### WHAT YOU ARE ASKED TO DO:
The data needs to be returned in full, exactly as it reads.

### DATA BELOW:
=======
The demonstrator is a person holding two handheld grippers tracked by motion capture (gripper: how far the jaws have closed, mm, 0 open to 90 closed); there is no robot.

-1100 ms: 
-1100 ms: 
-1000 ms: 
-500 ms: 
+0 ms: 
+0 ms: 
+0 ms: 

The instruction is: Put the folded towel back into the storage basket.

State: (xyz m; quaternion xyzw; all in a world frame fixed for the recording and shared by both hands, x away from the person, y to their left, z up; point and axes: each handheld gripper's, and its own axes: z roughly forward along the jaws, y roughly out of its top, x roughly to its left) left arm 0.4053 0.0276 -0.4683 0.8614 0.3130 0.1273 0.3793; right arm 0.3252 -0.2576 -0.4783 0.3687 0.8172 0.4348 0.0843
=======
### ANSWER TO THE PROBLEM:
The demonstrator is a person holding two handheld grippers tracked by motion capture (gripper: how far the jaws have closed, mm, 0 open to 90 closed); there is no robot.

-1100 ms: 
-1100 ms: 
-1000 ms: 
-500 ms: 
+0 ms: 
+0 ms: 
+0 ms: 

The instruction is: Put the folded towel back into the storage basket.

State: (xyz m; quaternion xyzw; all in a world frame fixed for the recording and shared by both hands, x away from the person, y to their left, z up; point and axes: each handheld gripper's, and its own axes: z roughly forward along the jaws, y roughly out of its top, x roughly to its left) left arm 0.4053 0.0276 -0.4683 0.8614 0.3130 0.1273 0.3793; right arm 0.3252 -0.2576 -0.4783 0.3687 0.8172 0.4348 0.0843

Nothing else is needed to complete the answer.